PROBLEM DETAILS:
Leaving nothing out, set down all the data exactly.

RAW DATA:

**********

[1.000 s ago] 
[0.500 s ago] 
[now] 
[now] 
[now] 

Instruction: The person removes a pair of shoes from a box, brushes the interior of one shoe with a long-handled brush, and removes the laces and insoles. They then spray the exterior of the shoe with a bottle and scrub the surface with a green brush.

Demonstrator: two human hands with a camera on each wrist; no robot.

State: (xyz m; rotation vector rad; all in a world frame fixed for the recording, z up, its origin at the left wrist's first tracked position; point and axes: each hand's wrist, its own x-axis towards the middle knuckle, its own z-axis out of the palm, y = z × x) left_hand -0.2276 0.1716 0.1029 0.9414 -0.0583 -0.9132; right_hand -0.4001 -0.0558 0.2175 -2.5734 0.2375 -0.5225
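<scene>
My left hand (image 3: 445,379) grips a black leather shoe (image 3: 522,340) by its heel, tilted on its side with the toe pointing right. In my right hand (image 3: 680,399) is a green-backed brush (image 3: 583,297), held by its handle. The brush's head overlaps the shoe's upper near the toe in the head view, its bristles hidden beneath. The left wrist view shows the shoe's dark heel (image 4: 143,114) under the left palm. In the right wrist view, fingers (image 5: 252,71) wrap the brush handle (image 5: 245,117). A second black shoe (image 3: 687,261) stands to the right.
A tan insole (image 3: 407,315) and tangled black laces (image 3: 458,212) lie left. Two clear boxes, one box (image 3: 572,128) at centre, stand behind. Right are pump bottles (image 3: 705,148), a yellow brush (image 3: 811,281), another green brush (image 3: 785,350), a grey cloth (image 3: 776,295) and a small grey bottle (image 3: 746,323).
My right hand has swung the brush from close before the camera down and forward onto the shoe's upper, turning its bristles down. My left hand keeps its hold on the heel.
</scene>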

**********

ANSWER TO THIS PROBLEM:
[1.000 s ago] 
[0.500 s ago] 
[now] 
[now] 
[now] 

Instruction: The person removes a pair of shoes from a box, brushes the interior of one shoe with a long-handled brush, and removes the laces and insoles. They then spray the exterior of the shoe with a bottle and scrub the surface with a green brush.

Demonstrator: two human hands with a camera on each wrist; no robot.

State: (xyz m; rotation vector rad; all in a world frame fixed for the recording, z up, its origin at the left wrist's first tracked position; point and axes: each hand's wrist, its own x-axis towards the middle knuckle, its own z-axis out of the palm, y = z × x) left_hand -0.2276 0.1716 0.1029 0.9414 -0.0583 -0.9132; right_hand -0.4001 -0.0558 0.2175 -2.5734 0.2375 -0.5225
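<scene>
My left hand (image 3: 445,379) grips a black leather shoe (image 3: 522,340) by its heel, tilted on its side with the toe pointing right. In my right hand (image 3: 680,399) is a green-backed brush (image 3: 583,297), held by its handle. The brush's head overlaps the shoe's upper near the toe in the head view, its bristles hidden beneath. The left wrist view shows the shoe's dark heel (image 4: 143,114) under the left palm. In the right wrist view, fingers (image 5: 252,71) wrap the brush handle (image 5: 245,117). A second black shoe (image 3: 687,261) stands to the right.
A tan insole (image 3: 407,315) and tangled black laces (image 3: 458,212) lie left. Two clear boxes, one box (image 3: 572,128) at centre, stand behind. Right are pump bottles (image 3: 705,148), a yellow brush (image 3: 811,281), another green brush (image 3: 785,350), a grey cloth (image 3: 776,295) and a small grey bottle (image 3: 746,323).
My right hand has swung the brush from close before the camera down and forward onto the shoe's upper, turning its bristles down. My left hand keeps its hold on the heel.
</scene>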

Nothing else is part of this output.